Scholarship on the architecture of incarceration has mostly focused its attention on urban compact prisons, of which Pentonville stands as the prototype. Robin Evans’s seminal study of modern reformism in British prisons (The Fabrication of Virtue, 1982) provided a detailed enquiry into the empowerment that architecture received by addressing the project of detention. Evans’ work sits alongside its contemporary and more celebrated companion, namely Michel Foucault’s Surveiller et punir (1975). Interestingly, the key to understand the argument of the two books seems to lay not as much in the analysis of detention inside urban compact prisons, but in what the two authors took as the ending point of their historical narratives: the opening of the Colonie Agricole at Mettray in France, which happened almost concomitantly to that of Pentonville, showing how the architectural codification of the carceral happened as much in the urban walled-prison as in a less restrictive parallel institution where the rational precision proper of the design of a prison was loosened (hence Foucault’s definition of ‘prisons boiteuse’ – limping prisons). The colony of Mettray served as the archetype for this new para-carceral type (the penal colony) that balanced its apparent uncertainty and benevolence by extending its scope of action towards vast territories and acting as an agent of rural colonisation that participated in the geopolitical project of the modern national states.

This session aims to collect insights into the architectural history of the modern penal colony intended as a specific declination of carceral institution that, besides the immediate role of confining, reforming, and punishing criminals, also took on an objective as an agent of territorial transformation and domestication of vast rural domains.

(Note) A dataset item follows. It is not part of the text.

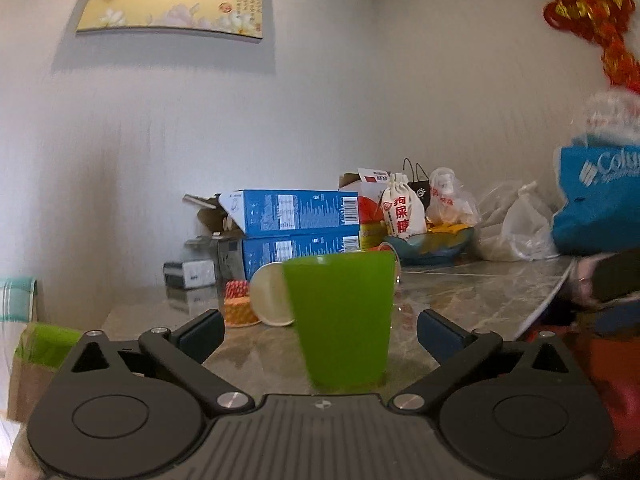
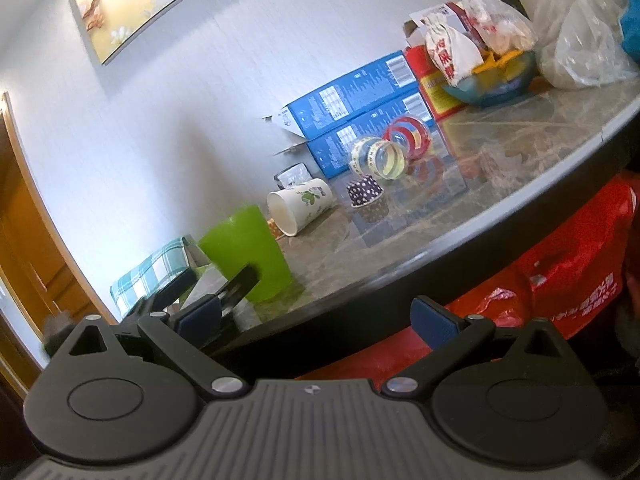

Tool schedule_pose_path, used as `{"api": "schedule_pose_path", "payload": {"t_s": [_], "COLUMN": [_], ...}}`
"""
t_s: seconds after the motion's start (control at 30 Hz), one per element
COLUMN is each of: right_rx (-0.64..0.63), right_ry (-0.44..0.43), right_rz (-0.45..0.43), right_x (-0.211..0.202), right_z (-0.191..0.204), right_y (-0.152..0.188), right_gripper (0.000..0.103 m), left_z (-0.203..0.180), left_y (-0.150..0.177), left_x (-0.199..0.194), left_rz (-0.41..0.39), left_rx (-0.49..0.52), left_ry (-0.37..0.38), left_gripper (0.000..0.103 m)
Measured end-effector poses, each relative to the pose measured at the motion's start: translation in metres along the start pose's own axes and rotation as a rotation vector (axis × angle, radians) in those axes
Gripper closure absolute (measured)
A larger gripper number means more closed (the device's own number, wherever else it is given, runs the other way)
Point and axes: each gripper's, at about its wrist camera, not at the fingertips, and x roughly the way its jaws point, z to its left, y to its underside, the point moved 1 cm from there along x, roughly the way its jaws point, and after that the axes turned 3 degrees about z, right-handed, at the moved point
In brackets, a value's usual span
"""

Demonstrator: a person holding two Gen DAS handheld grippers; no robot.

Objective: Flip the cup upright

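Between the spread left gripper point(image 1: 320, 334) fingers: green cup point(image 1: 340, 320) upright on table point(image 1: 480, 296), untouched. Flip looks done; next, retreat. Right gripper point(image 2: 316, 320) spread, empty.

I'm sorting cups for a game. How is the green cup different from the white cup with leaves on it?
The green cup stands upright on its narrow base, mouth up; the white paper cup lies on its side with its open mouth showing. The green cup is plain, one solid colour; the white paper cup has green leaf prints. The green cup sits between the left gripper's open fingers; nothing grips the white paper cup. Both rest on the marble table, and both widen toward the mouth.
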Motion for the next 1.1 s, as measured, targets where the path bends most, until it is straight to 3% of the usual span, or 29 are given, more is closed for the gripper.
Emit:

Particular attention will be given to papers addressing the European territory and the role played by penal colonies in the processes of internal colonisation, as opposed to more usual explorations of imperial forms of colonisation. Shifting from the architectural to the territorial scale and covering a time-span from the mid-19th c. up to the WW2, contributions are sought that explore cases in which the project of penal colonies intersected with and facilitated the birth and acceptance of a new modern rural order across the European continent.

This session will be related to a monographic issue on penal colonies and the project of modern rural landscapes that is being discussed with the editors of the Journal of Architecture, for publication in 2020.